**Activity:**
Where a line contains the word "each", copy that line from the records below.

**Data in this exercise:**
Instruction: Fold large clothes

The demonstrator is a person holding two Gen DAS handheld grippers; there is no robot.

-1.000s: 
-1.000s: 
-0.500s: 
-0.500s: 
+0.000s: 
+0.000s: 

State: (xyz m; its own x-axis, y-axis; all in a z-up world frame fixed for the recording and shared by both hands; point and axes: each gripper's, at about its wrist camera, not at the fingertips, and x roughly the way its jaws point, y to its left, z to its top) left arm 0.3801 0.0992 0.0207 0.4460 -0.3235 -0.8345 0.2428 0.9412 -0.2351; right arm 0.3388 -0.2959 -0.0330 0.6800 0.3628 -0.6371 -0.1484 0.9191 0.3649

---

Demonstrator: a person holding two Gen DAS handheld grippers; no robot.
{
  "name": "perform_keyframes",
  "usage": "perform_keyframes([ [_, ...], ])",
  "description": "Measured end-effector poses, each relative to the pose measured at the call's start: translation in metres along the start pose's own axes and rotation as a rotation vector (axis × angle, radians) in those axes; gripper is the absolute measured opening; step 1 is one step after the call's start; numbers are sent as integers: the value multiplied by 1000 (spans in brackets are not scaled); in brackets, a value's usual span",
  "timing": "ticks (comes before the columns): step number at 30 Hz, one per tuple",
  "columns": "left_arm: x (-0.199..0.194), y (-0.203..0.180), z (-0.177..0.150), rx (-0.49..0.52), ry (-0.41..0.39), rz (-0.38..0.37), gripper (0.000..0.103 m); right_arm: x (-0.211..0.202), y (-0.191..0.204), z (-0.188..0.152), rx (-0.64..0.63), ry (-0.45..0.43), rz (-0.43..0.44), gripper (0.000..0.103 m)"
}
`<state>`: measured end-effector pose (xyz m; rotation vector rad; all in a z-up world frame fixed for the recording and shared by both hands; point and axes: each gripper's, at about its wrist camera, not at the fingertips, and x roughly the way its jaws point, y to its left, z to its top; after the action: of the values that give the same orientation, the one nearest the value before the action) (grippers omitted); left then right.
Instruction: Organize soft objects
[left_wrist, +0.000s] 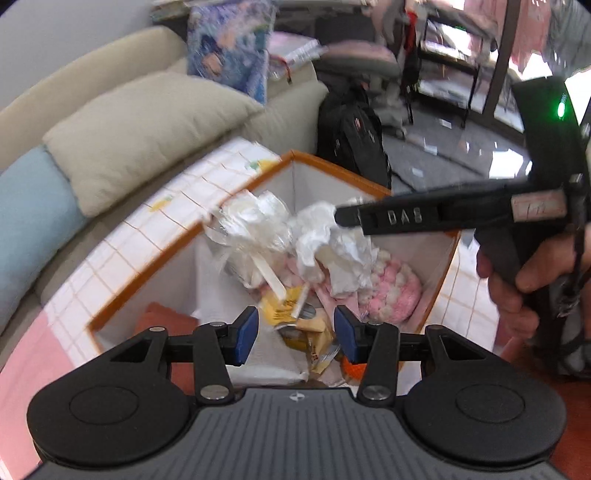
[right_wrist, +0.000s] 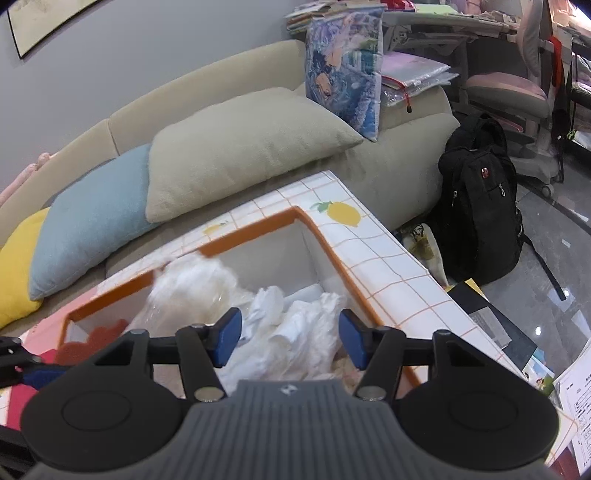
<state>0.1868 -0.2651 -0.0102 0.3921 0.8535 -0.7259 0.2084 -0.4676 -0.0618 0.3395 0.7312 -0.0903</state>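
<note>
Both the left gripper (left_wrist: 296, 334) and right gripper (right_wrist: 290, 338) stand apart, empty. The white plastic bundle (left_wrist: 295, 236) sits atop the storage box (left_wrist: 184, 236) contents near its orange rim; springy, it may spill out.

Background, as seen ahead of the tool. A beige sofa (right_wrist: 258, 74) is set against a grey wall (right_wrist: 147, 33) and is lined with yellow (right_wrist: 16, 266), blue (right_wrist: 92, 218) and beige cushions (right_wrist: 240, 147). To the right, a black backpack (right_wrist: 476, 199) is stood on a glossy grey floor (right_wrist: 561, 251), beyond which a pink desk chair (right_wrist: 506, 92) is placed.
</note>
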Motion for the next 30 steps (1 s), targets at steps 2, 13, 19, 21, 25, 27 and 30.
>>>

**Written solution:**
State: (xyz m; its own x-axis, y-axis; all in a z-up world frame fixed for the recording and shared by both hands; point and axes: each gripper's, at about its wrist camera, not at the fingertips, and x roughly the way its jaws point, y to its left, z to its top) left arm 0.3801 0.0992 0.0207 0.4460 -0.3235 -0.8345 0.2428 0.9412 -0.2351; right arm 0.3388 -0.2959 -0.0330 0.6800 0.3628 -0.6371 -0.1484 0.9191 0.3649
  "description": "Measured end-effector poses, each relative to the pose measured at the call's start: translation in metres along the start pose's own axes and rotation as a rotation vector (axis × angle, radians) in those axes; gripper is the absolute measured opening; step 1 is one step after the call's start; numbers are sent as integers: the value multiplied by 1000 (spans in brackets are not scaled); in brackets, a value's usual span",
`<state>`: measured end-effector pose (xyz m; rotation vector rad; all in a z-up world frame fixed for the recording and shared by both hands; point and axes: each gripper's, at about its wrist camera, not at the fingertips, and x roughly the way its jaws point, y to its left, z to its top; after the action: of the values that give the same orientation, the one nearest the value before the action) (grippers omitted); left then right.

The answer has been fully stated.